_Exercise aim:_ What you produce should be the lines from the line containing "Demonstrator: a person" through the last line below, both ends included, reproduced exactly and without pictures.

_Raw data:_

+-------+

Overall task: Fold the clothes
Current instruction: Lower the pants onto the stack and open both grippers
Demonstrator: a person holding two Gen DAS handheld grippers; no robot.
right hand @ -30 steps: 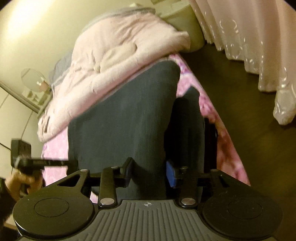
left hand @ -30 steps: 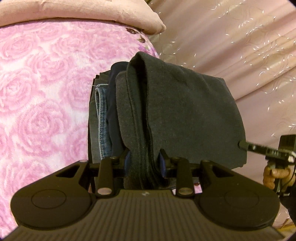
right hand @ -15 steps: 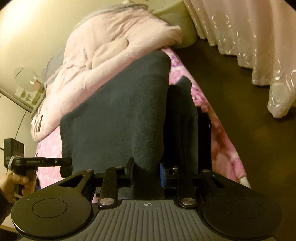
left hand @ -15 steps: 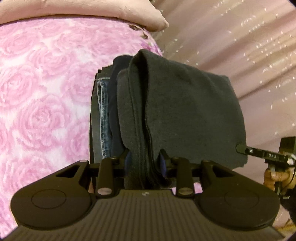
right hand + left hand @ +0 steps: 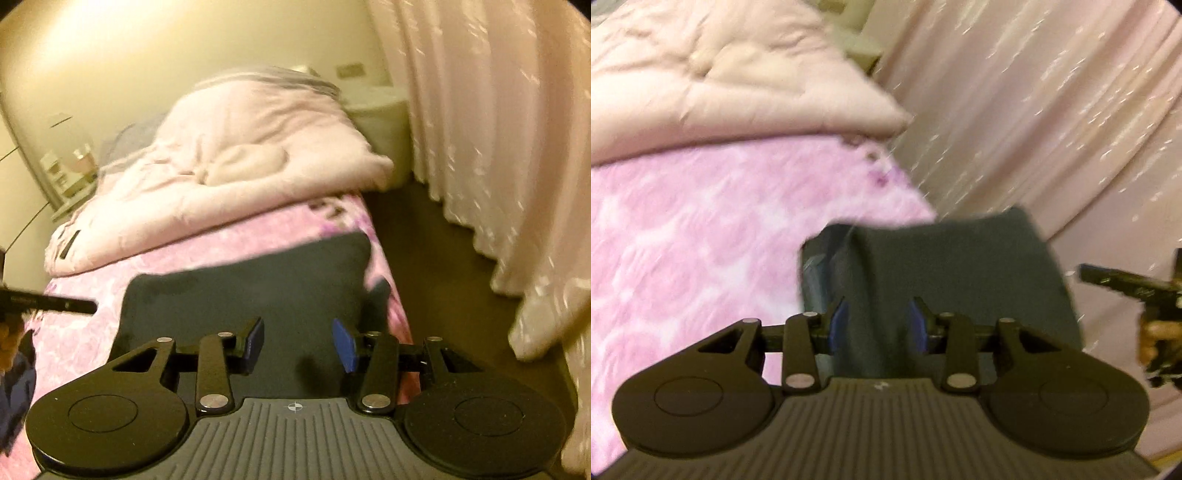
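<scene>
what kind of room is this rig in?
Almost certainly a home bedroom: a bed with a pink rose-print cover, a bunched pale quilt at its far end, and long pinkish curtains beside it.

Pink rose-print bed (image 5: 221,251) fills the frame's middle, a pale quilt (image 5: 240,162) heaped at its top. Sheer curtains (image 5: 498,129) hang right over dark floor (image 5: 443,251); cream wall (image 5: 147,55) upper left.

Dark grey garment (image 5: 960,266); blue denim (image 5: 816,280) beneath it. Bedspread (image 5: 701,229): pink and white rose pattern. Duvet (image 5: 258,147): plain pale pink. Curtain (image 5: 498,129): pale pink, white flecks. Floor (image 5: 424,229): dark brown.
</scene>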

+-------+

_Exercise output:_
Demonstrator: a person holding two Gen DAS handheld grippers; no robot.
right hand @ -30 steps: 
left hand @ -30 steps: 
right hand @ -15 steps: 
left hand @ -15 steps: 
right hand + left hand @ +0 steps: 
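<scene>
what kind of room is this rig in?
Almost certainly a home bedroom: a bed with a pink rose-print cover, a bunched pale quilt at its far end, and long pinkish curtains beside it.

Pink rose-print bed (image 5: 221,251) fills the frame's middle, a pale quilt (image 5: 240,162) heaped at its top. Sheer curtains (image 5: 498,129) hang right over dark floor (image 5: 443,251); cream wall (image 5: 147,55) upper left.

Dark grey garment (image 5: 960,266); blue denim (image 5: 816,280) beneath it. Bedspread (image 5: 701,229): pink and white rose pattern. Duvet (image 5: 258,147): plain pale pink. Curtain (image 5: 498,129): pale pink, white flecks. Floor (image 5: 424,229): dark brown.
</scene>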

The answer has been written out completely.